Species that depend on anthropogenic waste for food can remove pathogens that pose health risks to humans and livestock, thereby saving lives and money. Quantifying these benefits is rare, yet can lead to innovative conservation solutions. To assess these benefits, we examined the feeding ecology and population size of peri-urban spotted hyenas Crocuta crocuta in Mekelle, Ethiopia. We integrated these field data into a disease transmission model to predict: (a) the number of anthrax and bovine tuberculosis (bTB) infections arising in humans and livestock from infected carcass waste and (b) the costs associated with treating these infections and losing livestock.

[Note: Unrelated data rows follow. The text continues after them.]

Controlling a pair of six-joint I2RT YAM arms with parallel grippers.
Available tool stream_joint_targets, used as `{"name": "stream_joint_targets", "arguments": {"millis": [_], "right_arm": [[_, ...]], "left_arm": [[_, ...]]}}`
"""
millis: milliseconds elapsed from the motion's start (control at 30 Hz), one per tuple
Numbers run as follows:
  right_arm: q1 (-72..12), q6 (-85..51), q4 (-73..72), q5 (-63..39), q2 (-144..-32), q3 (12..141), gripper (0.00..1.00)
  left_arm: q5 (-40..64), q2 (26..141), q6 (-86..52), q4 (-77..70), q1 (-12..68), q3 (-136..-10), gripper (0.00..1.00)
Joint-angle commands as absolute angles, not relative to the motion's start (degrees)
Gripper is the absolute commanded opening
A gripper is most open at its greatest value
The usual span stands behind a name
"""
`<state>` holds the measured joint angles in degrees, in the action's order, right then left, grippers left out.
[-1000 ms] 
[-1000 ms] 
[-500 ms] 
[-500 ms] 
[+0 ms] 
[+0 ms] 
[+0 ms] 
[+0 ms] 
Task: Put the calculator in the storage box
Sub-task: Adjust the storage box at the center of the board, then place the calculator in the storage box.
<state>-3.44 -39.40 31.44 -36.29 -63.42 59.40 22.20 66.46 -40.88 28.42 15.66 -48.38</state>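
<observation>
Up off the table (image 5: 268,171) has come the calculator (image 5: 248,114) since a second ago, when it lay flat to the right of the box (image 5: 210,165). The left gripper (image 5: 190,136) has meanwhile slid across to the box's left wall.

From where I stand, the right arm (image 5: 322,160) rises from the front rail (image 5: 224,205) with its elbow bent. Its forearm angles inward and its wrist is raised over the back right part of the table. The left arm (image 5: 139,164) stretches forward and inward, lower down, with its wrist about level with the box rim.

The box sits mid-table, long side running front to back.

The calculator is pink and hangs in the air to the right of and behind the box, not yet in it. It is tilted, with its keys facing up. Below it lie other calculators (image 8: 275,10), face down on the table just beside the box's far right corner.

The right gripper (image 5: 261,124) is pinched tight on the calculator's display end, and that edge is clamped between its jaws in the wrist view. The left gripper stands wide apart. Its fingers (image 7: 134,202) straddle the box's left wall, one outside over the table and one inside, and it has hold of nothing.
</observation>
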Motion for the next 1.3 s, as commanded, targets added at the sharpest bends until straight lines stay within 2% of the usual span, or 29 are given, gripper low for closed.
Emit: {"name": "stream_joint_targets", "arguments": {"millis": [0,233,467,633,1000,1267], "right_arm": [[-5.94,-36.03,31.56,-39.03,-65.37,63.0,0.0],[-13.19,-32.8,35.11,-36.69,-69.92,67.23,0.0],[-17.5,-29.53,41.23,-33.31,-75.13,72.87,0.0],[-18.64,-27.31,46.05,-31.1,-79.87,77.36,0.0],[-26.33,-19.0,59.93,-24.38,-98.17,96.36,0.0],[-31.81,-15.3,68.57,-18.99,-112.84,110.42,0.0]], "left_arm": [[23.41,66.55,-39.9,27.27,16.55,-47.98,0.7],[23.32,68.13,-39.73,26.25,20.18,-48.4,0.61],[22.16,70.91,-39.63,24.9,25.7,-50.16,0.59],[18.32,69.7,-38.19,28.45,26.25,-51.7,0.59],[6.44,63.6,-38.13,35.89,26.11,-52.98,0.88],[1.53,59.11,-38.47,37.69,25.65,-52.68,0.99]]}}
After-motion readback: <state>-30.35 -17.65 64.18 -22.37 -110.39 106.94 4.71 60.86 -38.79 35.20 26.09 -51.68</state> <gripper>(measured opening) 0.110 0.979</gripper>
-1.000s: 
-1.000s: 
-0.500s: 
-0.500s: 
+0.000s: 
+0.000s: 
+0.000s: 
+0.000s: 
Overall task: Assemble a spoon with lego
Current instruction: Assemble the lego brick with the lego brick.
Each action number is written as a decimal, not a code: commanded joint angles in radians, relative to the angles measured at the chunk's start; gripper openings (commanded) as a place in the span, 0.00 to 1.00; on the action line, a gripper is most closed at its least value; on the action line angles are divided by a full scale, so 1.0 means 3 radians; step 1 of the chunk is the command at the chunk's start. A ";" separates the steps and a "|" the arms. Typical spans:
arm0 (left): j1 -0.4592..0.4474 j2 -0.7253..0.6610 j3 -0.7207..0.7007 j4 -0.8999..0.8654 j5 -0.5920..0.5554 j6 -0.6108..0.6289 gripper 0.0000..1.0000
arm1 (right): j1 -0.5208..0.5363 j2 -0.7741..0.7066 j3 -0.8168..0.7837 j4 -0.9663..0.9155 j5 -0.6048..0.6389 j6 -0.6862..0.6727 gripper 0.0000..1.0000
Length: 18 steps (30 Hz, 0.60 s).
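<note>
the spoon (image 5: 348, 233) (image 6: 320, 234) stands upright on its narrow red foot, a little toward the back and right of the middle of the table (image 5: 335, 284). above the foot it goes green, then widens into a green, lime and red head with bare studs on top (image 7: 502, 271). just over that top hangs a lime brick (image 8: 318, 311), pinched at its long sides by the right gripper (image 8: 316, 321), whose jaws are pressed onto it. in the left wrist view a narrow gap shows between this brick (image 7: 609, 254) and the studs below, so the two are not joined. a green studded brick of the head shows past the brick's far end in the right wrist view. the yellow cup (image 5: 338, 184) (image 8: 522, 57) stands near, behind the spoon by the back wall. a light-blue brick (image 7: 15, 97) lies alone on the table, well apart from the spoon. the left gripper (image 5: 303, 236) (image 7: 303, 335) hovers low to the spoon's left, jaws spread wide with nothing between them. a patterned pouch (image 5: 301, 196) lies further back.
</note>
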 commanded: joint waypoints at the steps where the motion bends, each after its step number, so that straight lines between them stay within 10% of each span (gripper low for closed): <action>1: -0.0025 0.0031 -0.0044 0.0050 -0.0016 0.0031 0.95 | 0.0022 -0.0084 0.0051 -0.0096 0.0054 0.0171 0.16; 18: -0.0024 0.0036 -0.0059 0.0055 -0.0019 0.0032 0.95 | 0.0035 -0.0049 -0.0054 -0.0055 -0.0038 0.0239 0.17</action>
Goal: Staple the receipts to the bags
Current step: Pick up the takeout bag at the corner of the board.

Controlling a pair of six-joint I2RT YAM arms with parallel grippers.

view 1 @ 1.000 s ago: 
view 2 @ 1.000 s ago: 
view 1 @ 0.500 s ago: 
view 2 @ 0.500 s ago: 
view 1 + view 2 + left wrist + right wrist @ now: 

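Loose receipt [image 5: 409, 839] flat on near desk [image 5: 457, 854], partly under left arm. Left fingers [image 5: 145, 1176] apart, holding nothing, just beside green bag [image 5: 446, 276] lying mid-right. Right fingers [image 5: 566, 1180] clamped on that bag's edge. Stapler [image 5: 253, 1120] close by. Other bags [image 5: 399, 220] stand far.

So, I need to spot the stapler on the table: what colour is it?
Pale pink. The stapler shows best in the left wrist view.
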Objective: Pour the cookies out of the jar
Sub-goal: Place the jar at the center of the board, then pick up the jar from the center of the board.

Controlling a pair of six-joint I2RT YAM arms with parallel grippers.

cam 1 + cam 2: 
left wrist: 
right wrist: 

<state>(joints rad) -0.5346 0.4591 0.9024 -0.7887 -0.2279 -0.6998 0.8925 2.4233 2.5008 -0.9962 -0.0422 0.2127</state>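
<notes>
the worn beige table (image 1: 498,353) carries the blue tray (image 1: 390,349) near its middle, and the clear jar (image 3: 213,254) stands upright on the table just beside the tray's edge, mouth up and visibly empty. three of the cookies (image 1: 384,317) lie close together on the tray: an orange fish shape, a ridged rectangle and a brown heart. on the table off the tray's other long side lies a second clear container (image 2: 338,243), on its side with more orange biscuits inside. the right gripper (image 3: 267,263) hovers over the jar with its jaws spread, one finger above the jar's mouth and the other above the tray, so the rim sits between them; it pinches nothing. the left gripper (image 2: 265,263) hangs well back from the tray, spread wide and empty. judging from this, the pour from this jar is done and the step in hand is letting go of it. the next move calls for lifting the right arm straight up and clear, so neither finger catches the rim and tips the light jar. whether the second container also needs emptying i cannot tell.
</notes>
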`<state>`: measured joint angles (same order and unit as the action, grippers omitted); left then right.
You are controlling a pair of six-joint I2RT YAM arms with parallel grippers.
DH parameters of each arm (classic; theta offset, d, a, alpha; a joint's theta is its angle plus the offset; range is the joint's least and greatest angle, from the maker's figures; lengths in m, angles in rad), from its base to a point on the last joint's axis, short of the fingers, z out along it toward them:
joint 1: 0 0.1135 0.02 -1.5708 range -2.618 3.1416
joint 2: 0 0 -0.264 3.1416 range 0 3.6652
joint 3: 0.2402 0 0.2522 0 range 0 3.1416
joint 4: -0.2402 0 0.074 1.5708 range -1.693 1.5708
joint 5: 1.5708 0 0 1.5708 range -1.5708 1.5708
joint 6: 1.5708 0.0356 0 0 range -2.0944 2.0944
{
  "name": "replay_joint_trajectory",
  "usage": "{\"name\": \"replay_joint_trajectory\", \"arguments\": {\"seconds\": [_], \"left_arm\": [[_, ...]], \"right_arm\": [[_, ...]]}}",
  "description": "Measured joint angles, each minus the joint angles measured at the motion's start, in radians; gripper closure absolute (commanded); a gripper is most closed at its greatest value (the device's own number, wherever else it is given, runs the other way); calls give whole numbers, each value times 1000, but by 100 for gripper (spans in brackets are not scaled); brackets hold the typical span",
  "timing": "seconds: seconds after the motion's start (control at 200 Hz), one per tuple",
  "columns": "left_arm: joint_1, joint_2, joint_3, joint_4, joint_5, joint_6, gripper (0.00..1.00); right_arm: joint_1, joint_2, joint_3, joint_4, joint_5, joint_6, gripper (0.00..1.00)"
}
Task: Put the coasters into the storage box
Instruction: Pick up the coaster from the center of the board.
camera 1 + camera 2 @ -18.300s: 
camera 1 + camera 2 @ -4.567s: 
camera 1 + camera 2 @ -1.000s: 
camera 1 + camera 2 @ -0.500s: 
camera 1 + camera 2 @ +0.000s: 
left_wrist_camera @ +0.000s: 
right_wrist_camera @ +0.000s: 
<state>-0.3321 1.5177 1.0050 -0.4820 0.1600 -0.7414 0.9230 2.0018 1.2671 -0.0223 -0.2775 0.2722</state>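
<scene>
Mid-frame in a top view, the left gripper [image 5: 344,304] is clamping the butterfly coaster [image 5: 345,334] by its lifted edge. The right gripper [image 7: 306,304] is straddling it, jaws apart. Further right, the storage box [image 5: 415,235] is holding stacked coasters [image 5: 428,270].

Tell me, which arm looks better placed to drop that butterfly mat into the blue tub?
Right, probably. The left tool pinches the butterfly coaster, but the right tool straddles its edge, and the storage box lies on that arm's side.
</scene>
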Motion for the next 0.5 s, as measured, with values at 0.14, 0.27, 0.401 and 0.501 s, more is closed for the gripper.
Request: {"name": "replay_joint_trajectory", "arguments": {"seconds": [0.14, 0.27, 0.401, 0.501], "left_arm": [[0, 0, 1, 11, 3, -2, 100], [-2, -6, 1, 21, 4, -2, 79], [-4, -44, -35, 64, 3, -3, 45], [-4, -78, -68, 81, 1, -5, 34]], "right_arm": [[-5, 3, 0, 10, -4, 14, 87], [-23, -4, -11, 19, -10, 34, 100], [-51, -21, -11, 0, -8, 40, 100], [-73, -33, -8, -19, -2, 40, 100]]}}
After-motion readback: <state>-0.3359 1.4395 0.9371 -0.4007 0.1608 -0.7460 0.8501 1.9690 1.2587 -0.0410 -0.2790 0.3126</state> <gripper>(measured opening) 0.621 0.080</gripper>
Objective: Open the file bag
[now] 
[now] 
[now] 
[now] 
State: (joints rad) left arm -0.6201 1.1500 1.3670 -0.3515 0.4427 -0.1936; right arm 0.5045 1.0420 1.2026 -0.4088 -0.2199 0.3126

We compared these public health and economic outcomes under two scenarios: (a) hyenas are present and (b) the counterfactual, hyenas are absent. We estimated that hyenas annually remove 4.2% (207 tonnes) of the total carcass waste disposed of by residents and businesses in Mekelle. Furthermore, the scavenging behaviour of hyenas annually prevents five infections of anthrax and bTB in humans, and 140 infections in cattle, sheep and goats. This disease control service potentially saves USD 52,165 due to the treatment costs and livestock loss avoided. Synthesis and applications. This human-hyena interaction in Ethiopia is evidence that large carnivores can contribute to human health and economy. To retain these benefits and maintain tolerance of hyenas, we recommend introducing education programmes to promote safe outdoor behaviour around hyenas, training watchdogs to alert residents of hyena presence, constructing bomas to protect livestock from hyena attacks, and preserving the hyenas' access to carcass waste to reduce their dependency on livestock predation. With humans and carnivores coming more frequently into contact, understanding and communicating how these species can benefit humanity will be critical to motivating human-carnivore coexistence worldwide.